To build that alliance, we need to remove these lenses, even if we are tempted to put on even stronger ones. We will take them off gradually, so as not to be blinded – but we will take them off.
Even if the “new” reality we rediscover tends to confuse us: that is the price to pay. Moments of confusion during a major transition or a crisis are not only legitimate, but necessary. They signal that we are moving into a new phase, that the categories we are used to are no longer enough.
Anyone familiar with the Cynefin framework knows that confusion is an inevitable transitional domain and a key moment for generating grounded, organic innovation. Nor should this condition frighten us: it is already part of the cultural toolkit of many humanities disciplines and professions that work with complex systems and are used to turning uncertainty and confusion into shared value – from architecture to design, from philosophy to art.
Uncertainty, then, is something we can pass through – and we know how to do it.
For example, an effective – if counter-intuitive – strategy is to listen more, collect more lived experience (and less data), and multiply vantage points. By activating listening networks and distributed sense-making, we can build a map of the real conditions shaping our context and locate ourselves within it. And by scanning near- and long-term horizons, we can identify possible directions of development.
In large organizations, we can start by creating internal spaces for constructive debate and processes of attentive listening. Smaller organizations, by contrast, should open up and introduce community-building processes aligned with their mission.
The good news is that the market already offers professionals capable of triggering and embedding light-touch, non-confrontational facilitation and listening processes – approaches that allow shared meaning to emerge and create unexpected connections with networks and communities of practice. Tools such as SenseMaker complement this work, gathering thousands of micro-narratives directly from actors in the field and translating them into maps and low-energy pathways for change – easy to implement because they leverage the natural dynamics revealed by the stories collected.
Read through a design lens, the insights generated through internal dialogue and engagement with like-minded communities become valuable material for devising low-cost micro-experiments – an optimal approach for dissipating uncertainty and confusion, and for moving out of periods of crisis.

Two reflections on the concept of micro-experiments.

The first concerns their nature: experiments that are useful in a context of complexity emerge from work in the field, not from a laboratory or a manager’s office, and are ideally the result of spontaneous, bottom-up initiatives. They often take the form of small but meaningful variations in behavioral norms, roles, rhythms, rituals, processes, access to information, or relationships among colleagues. Seen from the perspective of a senior manager, they may appear insignificant, marginal, or even counterproductive changes – yet in reality they signal the need for contextual, organic innovation.

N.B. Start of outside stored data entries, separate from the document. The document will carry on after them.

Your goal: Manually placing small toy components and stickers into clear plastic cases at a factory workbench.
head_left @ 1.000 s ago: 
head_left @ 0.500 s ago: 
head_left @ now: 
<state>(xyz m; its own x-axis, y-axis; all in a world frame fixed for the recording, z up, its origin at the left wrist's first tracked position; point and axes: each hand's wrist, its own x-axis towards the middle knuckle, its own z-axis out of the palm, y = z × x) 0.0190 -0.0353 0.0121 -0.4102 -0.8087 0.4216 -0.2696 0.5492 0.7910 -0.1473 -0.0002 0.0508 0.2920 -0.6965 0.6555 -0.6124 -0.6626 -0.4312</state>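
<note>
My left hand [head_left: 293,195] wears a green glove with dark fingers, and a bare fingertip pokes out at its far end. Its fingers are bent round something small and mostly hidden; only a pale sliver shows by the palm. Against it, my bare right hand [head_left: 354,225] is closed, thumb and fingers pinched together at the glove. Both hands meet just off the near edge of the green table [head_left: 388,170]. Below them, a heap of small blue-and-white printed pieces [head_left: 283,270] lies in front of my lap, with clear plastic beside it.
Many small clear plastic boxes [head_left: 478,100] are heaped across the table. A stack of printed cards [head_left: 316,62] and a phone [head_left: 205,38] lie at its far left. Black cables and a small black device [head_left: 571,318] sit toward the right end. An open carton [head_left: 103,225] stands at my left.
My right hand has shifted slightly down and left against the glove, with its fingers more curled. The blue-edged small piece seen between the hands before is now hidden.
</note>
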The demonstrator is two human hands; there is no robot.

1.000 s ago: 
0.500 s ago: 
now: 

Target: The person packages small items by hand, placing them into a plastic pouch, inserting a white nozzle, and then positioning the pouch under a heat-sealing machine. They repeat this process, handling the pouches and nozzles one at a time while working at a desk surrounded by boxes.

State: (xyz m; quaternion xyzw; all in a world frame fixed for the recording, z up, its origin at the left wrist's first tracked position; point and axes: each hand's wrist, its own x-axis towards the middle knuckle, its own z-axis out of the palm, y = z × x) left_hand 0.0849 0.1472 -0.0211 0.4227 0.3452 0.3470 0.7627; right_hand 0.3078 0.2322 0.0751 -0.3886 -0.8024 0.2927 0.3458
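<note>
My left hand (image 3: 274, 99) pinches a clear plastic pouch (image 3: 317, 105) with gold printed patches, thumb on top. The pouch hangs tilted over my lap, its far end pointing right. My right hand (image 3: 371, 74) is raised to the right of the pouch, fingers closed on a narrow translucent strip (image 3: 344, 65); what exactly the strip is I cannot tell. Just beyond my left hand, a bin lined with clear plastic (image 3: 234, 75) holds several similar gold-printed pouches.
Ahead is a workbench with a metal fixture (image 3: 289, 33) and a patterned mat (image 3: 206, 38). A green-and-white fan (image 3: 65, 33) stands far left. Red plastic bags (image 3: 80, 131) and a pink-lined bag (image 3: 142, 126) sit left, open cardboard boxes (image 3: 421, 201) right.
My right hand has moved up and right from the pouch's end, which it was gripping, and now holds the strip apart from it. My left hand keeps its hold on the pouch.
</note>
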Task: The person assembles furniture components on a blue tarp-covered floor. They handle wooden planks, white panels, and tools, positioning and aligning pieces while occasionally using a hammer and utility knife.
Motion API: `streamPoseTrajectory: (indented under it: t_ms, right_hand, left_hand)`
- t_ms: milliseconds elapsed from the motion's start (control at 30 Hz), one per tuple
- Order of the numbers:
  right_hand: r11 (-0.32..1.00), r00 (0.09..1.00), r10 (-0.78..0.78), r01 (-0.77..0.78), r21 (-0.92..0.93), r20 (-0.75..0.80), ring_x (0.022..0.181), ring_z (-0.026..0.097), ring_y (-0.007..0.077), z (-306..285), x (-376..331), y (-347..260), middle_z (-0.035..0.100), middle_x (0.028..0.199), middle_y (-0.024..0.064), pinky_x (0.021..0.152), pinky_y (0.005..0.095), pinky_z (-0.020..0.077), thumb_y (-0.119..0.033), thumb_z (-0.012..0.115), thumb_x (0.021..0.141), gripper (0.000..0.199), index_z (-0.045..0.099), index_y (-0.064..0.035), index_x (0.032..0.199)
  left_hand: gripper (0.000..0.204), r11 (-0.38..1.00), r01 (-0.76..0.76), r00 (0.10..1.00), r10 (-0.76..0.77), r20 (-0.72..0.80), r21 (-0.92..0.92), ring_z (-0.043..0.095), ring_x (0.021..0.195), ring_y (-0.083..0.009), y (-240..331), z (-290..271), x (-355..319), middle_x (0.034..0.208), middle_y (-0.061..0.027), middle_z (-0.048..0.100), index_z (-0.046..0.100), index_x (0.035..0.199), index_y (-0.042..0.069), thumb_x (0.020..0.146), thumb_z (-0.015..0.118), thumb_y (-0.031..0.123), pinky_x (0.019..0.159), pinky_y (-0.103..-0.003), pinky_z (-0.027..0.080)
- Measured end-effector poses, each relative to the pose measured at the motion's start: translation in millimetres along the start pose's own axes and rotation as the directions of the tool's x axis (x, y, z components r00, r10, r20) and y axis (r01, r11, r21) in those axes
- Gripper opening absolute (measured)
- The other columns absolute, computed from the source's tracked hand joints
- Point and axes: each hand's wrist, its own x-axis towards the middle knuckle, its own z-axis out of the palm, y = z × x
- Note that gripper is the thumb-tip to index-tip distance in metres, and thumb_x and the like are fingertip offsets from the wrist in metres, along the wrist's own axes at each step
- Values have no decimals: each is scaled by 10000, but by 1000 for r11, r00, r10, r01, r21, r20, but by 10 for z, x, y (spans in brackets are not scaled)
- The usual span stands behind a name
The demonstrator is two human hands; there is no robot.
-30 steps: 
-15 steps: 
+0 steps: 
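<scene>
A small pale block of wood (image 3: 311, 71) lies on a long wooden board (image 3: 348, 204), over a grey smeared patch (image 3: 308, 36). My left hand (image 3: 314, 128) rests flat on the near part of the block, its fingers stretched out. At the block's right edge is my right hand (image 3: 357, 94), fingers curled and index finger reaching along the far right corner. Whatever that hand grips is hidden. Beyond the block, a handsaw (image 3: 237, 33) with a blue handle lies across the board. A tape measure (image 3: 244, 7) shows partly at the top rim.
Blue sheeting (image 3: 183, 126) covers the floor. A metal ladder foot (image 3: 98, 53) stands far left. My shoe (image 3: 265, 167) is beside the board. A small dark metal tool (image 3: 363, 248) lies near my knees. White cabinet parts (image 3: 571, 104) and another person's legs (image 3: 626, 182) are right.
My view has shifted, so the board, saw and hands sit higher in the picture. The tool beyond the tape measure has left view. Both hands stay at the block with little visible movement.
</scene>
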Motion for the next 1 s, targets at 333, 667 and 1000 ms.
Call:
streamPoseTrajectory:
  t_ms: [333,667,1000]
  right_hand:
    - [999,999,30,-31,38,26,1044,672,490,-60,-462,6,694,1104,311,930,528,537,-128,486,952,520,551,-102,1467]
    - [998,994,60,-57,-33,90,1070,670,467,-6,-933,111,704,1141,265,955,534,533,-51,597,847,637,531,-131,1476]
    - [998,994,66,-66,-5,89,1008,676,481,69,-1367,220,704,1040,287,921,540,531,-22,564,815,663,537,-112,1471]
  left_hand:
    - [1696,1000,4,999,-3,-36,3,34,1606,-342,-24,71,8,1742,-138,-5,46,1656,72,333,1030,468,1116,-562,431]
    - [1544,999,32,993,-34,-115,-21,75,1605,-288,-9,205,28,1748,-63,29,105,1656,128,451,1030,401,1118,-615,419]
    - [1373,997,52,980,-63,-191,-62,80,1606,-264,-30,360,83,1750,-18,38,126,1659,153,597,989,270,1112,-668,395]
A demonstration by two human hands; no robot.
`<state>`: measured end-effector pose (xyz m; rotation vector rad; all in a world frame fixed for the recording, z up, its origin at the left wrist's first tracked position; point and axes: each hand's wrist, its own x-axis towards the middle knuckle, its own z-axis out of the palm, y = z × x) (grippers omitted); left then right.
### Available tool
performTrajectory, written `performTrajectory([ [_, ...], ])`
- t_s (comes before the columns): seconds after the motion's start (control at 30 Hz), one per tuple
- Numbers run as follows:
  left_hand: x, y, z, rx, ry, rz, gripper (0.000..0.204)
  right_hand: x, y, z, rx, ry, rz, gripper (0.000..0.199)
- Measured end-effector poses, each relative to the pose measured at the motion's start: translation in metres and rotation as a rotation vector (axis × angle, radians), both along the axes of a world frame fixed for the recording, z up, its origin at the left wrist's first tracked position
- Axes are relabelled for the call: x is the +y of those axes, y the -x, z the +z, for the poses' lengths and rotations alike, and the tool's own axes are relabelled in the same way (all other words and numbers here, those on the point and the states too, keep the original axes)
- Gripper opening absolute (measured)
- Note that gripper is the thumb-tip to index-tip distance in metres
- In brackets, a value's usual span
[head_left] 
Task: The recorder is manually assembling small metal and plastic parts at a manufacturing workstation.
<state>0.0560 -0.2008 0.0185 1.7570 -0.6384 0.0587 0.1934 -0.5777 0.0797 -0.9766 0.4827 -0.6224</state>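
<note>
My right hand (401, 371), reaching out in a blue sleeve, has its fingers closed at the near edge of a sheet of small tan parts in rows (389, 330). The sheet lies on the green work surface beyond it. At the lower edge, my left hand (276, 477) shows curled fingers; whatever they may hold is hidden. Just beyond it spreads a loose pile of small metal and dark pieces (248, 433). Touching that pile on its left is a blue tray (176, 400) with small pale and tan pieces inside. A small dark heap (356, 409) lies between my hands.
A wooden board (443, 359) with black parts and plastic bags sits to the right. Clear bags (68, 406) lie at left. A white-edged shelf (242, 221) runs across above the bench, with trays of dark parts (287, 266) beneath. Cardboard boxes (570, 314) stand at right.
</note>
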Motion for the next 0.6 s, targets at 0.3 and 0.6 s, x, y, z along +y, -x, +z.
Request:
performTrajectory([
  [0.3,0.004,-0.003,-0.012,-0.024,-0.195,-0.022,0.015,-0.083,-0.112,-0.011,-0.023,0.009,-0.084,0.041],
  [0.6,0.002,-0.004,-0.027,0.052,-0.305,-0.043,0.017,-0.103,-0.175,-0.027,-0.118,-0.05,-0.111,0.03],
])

The second reflection concerns the ability to register and learn from the unintended consequences that any experiment will generate. A new solution may fail to deliver the desired impact, yet still point to new possibilities. We should not obsessively seek to prove that every tested solution has met predefined objectives in order to justify the resources invested. Instead, we should observe, learn, and respond. Experiments also serve to foster an institutional culture that values learning and adaptability rather than perfection and control.
One final piece completes the mosaic of an ecosystem-inspired approach to management – and it is a crucial one, because it prevents the slide from complexity into chaos. To reduce noise and maintain coherence across different experiments, it is essential to state upfront the reference values that give meaning to our actions and to remain consistent with them. This is perhaps the most important role of a manager in complex contexts. Declaring values, once again, does not mean defining them top-down, in advance, at a desk. It means articulating them and leaving space for shared experiences to fill them with meaning and concrete examples. It is about recognizing those values – or recognizing their absence – and understanding which strategy is best suited to replicating the experiences in which they are most vividly expressed.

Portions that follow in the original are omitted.